Preocupação com a competitividade
O IBP pretende demonstrar ao Mdic que a manutenção da alíquota de 12% em um cenário de diversificação de fornecedores globais pode tornar o petróleo brasileiro menos atrativo frente a outros países. A entidade argumenta que, com a retomada da oferta de outros produtores e a busca por segurança energética por parte dos importadores, o Brasil pode perder espaço se não houver uma revisão da carga tributária.
A reunião ocorre em um momento em que o governo avalia a continuidade da medida, que foi criada como fonte de receita para compensar a desoneração dos combustíveis. No entanto, o setor alerta que a medida, se prorrogada por tempo indeterminado, pode desestimular investimentos e afetar a produção futura.
Impacto para o setor
De acordo com dados do IBP, o Brasil é um dos maiores exportadores de petróleo do mundo, com embarques que somam bilhões de dólares anualmente. Uma alíquota elevada pode reduzir a margem dos produtores e tornar projetos de exploração em águas profundas menos viáveis, especialmente em um momento de transição energética em que as empresas buscam eficiência.

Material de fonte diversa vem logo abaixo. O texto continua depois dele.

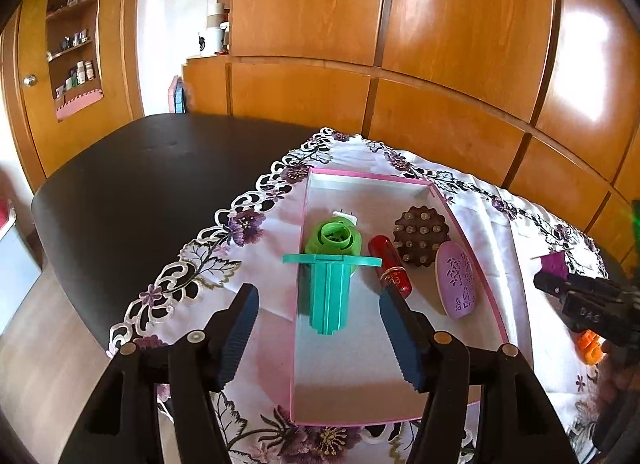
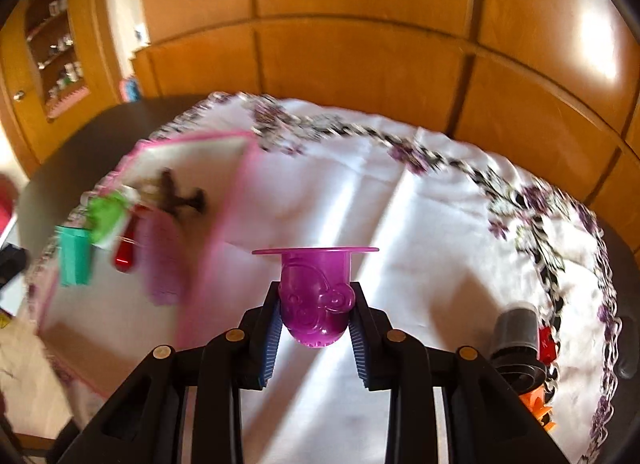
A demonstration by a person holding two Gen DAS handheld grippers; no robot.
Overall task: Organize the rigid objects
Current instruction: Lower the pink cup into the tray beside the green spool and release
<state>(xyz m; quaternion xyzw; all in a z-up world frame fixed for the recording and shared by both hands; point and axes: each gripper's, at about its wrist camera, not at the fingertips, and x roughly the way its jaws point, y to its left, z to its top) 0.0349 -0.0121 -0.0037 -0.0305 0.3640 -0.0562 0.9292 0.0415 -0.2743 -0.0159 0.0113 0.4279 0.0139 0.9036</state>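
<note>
Right gripper (image 2: 316, 314) jaws pinching magenta plastic flanged cup (image 2: 316, 296); left gripper (image 1: 316, 330) jaws spread above teal plastic flanged cup (image 1: 330, 292), 12 o'clock, in pink-rimmed tray (image 1: 472, 248).

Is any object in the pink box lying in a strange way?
Yes. The teal flanged piece lies on its side across the left wall of the pink box, its flange sticking out over the cloth. The other items lie fully inside.

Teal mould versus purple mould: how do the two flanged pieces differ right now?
The teal mould lies in the pink-rimmed tray, free between the open fingers of the left hand-held gripper; the purple mould is clamped in the right hand-held gripper, clear of the tray. The teal one has a straight, ribbed body; the purple one is rounded with embossed swirls. Both carry a flat flange at one end.
</note>
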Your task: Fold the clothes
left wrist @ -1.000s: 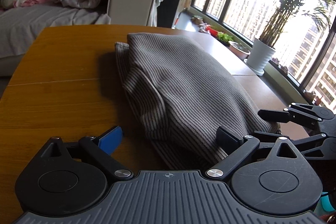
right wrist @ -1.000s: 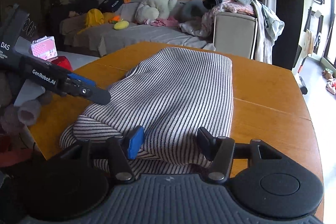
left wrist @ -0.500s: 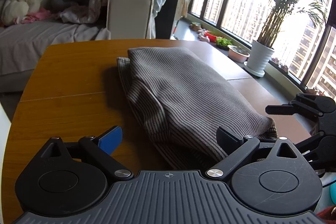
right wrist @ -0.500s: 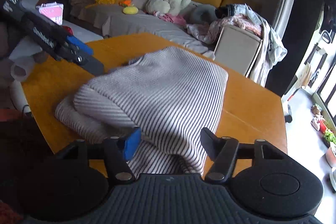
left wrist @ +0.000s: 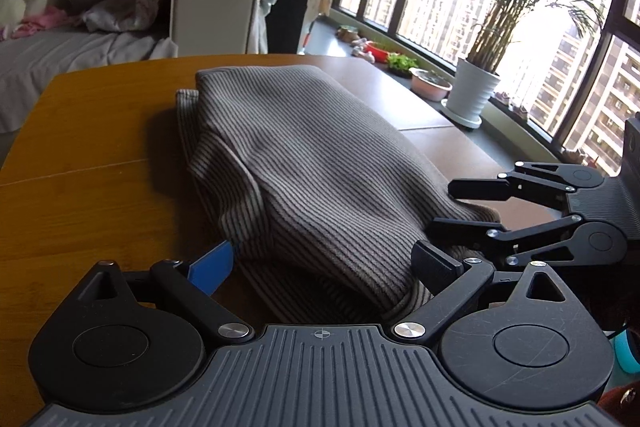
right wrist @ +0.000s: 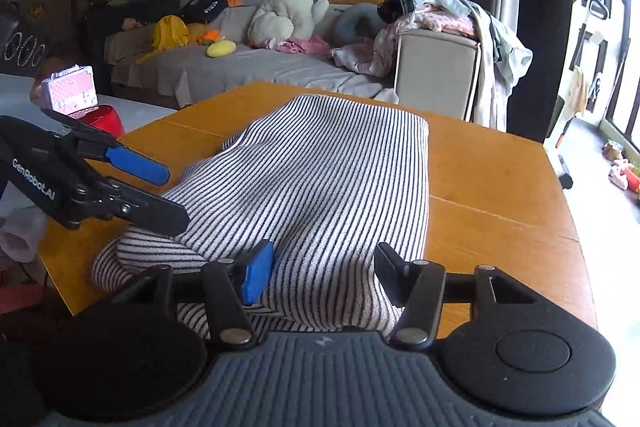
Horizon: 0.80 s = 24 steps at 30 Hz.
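Right tongs point(right wrist: 320, 275) narrowed slightly around sweater point(right wrist: 320, 187).

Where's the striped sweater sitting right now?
The striped sweater lies folded on the wooden table, its near edge between both grippers, the sofa beyond it.

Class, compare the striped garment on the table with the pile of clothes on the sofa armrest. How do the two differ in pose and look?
The striped garment is a single piece lying folded on the wooden table. The pile of clothes is several pieces heaped on the sofa armrest, some hanging down its side. The garment has even dark and light stripes, while the pile mixes pink, pale and dark fabrics. Both are soft clothing.
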Motion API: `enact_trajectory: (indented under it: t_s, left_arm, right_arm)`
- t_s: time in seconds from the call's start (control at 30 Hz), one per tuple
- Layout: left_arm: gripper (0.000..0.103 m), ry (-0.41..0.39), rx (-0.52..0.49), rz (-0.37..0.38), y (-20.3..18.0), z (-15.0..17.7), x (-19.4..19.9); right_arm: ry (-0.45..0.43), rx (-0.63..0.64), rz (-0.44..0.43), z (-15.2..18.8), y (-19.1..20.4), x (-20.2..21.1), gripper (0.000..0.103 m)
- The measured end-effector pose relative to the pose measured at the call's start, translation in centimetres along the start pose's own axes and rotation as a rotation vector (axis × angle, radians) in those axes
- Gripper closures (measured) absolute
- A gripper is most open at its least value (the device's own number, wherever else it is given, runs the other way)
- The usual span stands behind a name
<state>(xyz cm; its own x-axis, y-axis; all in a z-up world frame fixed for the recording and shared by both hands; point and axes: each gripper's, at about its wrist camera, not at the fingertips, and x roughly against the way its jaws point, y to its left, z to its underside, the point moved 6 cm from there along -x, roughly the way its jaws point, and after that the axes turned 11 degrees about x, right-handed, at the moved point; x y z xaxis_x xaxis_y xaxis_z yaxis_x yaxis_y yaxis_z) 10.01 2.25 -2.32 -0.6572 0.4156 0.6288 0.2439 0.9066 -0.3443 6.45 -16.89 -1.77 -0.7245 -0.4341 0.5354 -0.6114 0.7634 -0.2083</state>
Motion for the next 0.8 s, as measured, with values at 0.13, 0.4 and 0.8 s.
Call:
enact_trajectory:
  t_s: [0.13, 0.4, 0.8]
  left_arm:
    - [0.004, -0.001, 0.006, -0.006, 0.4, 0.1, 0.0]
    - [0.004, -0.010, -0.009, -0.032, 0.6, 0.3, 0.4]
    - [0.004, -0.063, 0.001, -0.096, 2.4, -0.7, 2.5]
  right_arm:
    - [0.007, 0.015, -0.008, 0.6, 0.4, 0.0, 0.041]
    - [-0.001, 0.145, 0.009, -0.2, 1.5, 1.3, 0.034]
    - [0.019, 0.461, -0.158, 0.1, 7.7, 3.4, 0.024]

“A prorrogação do imposto sem uma análise criteriosa pode gerar efeitos negativos de longo prazo, não apenas para as petroleiras, mas para toda a cadeia produtiva”, afirma um especialista do setor, que preferiu não se identificar. A expectativa é que o encontro sirva para alinhar os interesses e buscar uma solução que equilibre as necessidades fiscais do governo com a competitividade do setor.
Próximos passos
O Mdic, por sua vez, deve ouvir as demandas do IBP e levar a discussão para outras instâncias do governo, como o Ministério da Fazenda e a Agência Nacional do Petróleo (ANP). A decisão sobre a prorrogação da alíquota cabe ao Conselho Nacional de Política Fazendária (Confaz) e ao Congresso Nacional, que precisam avaliar o impacto da medida.
Enquanto isso, o setor acompanha com atenção as negociações, na expectativa de que o diálogo resulte em uma revisão da política tributária para o petróleo exportado, garantindo que o Brasil mantenha sua posição de destaque no cenário energético global.